YOUR OBJECTIVE: Set down all of the data exactly. Pictures stay out of the copy.

DATA EXTRACT:
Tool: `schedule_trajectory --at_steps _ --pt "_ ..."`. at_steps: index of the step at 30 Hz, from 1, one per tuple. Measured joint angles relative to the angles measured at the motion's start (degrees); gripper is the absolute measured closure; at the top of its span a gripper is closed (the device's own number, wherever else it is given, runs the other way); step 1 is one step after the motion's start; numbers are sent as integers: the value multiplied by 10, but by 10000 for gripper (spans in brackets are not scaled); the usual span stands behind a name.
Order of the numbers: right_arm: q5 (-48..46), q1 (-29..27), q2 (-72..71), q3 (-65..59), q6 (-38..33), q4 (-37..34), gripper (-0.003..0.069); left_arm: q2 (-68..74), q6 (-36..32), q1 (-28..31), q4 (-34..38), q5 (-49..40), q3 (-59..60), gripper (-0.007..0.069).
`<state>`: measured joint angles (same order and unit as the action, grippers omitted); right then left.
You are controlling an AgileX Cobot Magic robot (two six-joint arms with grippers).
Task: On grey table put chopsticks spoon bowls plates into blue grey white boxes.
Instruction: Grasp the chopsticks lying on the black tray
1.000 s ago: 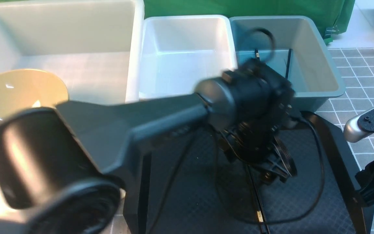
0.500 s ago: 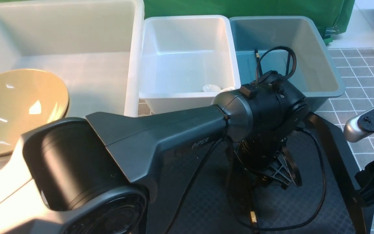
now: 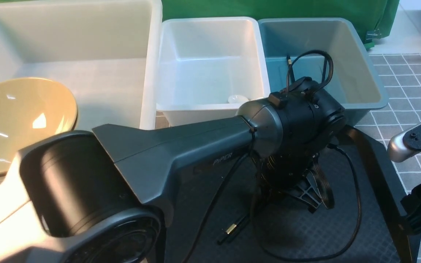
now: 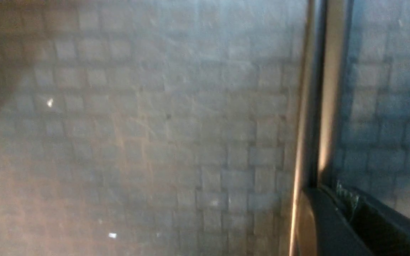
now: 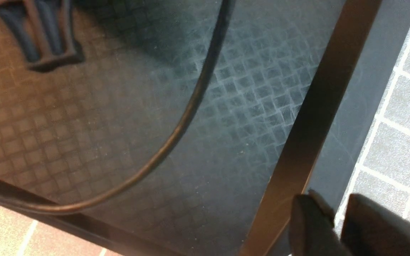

OUTPUT FOR THIS TASK:
Tool: `schedule_trajectory --at_steps _ --pt "_ ..."`. at_steps: index of the step at 30 Hz, from 1, one per tuple. Measured joint angles relative to the angles measured at the motion's start (degrees); gripper is the absolute measured closure; at the top of its span a gripper is closed (the device's own number, wherever else it is given, runs the other way); step 1 is one step after the motion's start; numbers are sent as integers: the value multiplied by 10, but by 10000 for gripper (spans in brackets are not scaled); the usual span stands behind a name.
Order of the numbers: right_arm: q5 (-48..46), q1 (-29..27), q2 (-72..71), q3 (-65..59), q6 (-38..33), q4 (-37..34), gripper (-0.003..0.069); left_arm: q2 (-68..74), q6 (-36..32), q1 (-28..31), q4 (-34..38), q5 (-49..40), q3 (-59..60), gripper (-0.007..0.069).
`<state>`: measured joint angles (same order and unit as the action, grippers omitted); right then left.
You are controlling an AgileX Cobot Magic robot (two six-joint arms with grippers).
Task: On grey table put chopsticks spoon bowls plates into blue grey white boxes.
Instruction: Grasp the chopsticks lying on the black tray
1.000 s ago: 
0.500 s ago: 
now: 
now: 
now: 

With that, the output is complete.